TASK
For each line below that holds "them", return the line as it stands.

^^^^

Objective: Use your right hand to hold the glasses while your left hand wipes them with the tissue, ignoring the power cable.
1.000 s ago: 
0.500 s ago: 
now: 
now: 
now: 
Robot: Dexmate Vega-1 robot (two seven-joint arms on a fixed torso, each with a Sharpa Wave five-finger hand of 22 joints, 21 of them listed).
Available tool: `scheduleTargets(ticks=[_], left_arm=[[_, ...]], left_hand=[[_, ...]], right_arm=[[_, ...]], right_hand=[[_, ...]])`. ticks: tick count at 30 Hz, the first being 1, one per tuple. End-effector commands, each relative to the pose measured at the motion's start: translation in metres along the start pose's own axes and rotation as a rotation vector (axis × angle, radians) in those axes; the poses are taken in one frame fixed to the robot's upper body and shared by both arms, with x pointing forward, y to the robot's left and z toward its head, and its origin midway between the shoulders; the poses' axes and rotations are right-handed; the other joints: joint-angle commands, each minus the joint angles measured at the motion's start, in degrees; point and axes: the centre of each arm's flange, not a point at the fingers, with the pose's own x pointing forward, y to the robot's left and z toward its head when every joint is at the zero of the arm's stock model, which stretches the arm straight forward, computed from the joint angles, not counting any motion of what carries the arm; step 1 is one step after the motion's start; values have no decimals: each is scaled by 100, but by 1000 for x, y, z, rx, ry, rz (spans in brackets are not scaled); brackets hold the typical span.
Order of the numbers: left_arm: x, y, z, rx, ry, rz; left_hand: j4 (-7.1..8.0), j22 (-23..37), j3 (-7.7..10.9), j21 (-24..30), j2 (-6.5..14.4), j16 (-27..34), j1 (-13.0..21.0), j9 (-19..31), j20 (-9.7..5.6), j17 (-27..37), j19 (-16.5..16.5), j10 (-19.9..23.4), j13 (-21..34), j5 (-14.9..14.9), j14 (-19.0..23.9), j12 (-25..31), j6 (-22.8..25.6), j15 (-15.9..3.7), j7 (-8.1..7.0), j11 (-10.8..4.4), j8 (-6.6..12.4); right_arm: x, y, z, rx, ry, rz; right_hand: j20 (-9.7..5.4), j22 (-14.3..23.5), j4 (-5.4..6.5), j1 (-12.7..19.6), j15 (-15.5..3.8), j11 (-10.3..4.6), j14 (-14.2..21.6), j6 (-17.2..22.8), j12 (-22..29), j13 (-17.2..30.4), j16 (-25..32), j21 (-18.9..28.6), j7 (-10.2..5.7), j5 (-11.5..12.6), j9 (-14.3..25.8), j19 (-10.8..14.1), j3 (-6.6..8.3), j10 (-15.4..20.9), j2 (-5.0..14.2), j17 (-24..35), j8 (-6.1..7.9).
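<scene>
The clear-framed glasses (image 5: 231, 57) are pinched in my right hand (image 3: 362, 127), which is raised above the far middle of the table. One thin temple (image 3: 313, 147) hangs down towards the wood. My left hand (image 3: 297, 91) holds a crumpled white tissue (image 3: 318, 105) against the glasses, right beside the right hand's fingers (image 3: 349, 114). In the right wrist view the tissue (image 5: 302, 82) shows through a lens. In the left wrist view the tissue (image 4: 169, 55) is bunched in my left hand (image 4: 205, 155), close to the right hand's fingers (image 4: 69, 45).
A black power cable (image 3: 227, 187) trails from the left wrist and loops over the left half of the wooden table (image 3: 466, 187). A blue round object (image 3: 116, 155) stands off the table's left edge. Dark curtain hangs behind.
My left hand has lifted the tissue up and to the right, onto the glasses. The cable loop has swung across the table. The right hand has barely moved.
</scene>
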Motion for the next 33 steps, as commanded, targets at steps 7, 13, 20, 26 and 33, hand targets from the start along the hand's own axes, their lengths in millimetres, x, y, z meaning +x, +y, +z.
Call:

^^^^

OUTPUT FOR THIS TASK
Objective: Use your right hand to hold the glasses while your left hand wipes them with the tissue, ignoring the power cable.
Robot: Dexmate Vega-1 robot (two seven-joint arms on a fixed torso, each with a Sharpa Wave five-finger hand of 22 joints, 21 of them listed).

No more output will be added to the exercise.